In the future, researchers should try to keep experimental paradigms as close to real-life situations as possible. In cases in which passive observation of stimuli is required, it can already be beneficial to use dynamic and naturalistic, non-posed expressions (Kret et al., 2020). Compared to static and posed emotional expressions, these types of stimuli elicit stronger facial mimicry (Sato et al., 2008; Rymarczyk et al., 2011). In attempts to link physiological changes with subjective experiences of others’ emotions, it would, additionally, be interesting to include measures of interoceptive abilities. As understanding one’s own body has already successfully been linked to understanding one’s own emotions (Kanbara & Fukunaga, 2016; Critchley & Garfinkel, 2017), accurate interoceptive inferences might also be important prerequisites to connect to others’ emotions (Arnold et al., 2019).
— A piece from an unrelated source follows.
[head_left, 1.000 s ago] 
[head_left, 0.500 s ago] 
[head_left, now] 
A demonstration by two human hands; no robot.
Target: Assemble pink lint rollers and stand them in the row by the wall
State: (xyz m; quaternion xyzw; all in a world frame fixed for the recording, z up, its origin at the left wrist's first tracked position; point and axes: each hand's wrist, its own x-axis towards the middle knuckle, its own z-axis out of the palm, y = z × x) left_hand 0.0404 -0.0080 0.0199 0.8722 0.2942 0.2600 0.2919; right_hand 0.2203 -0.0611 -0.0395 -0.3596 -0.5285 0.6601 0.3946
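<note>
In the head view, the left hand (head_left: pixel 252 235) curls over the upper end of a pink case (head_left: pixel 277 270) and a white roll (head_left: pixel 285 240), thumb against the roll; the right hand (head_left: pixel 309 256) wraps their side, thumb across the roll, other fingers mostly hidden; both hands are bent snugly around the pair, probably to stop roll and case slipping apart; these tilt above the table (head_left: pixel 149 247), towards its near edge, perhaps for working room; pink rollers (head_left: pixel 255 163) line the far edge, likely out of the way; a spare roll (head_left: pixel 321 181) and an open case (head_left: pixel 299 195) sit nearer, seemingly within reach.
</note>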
To sum up, we confirmed existing evidence that the interpretation of emotional expressions depends on both the modality of the expression as well as the affective content. However, even if only information from the face or the body was available, emotion signals were still accurately perceived. Given that these situations become more frequent due to digitalization or safety measures during the COVID-19 pandemic, it is reassuring to know that emotion recognition as an essential process is not severely affected. Using static and posed expressions, we found limited evidence for a physiological signature of discrete emotions in the observer. The robust effects which we found might occur as a result of social cues eliciting strong motivational tendencies (e.g., SCL peaks in response to tears or angry faces) or embodied simulation of frequently observed expressions (e.g., EMG responses to happy faces). Based on recent perspectives on social cognition, an actual alignment in emotional states, which goes beyond emotion recognition, might however only happen in a “real” social context. As a consequence, in order to describe a link between the sharing of emotions on different levels of observation (experiential and physiological), future studies should involve interactive paradigms and examine the role of variables indexing an individual’s access to internal signals. A mechanistic understanding could eventually inform the development of interventions which target the identification of other’s emotions and, thus, facilitate building social connections.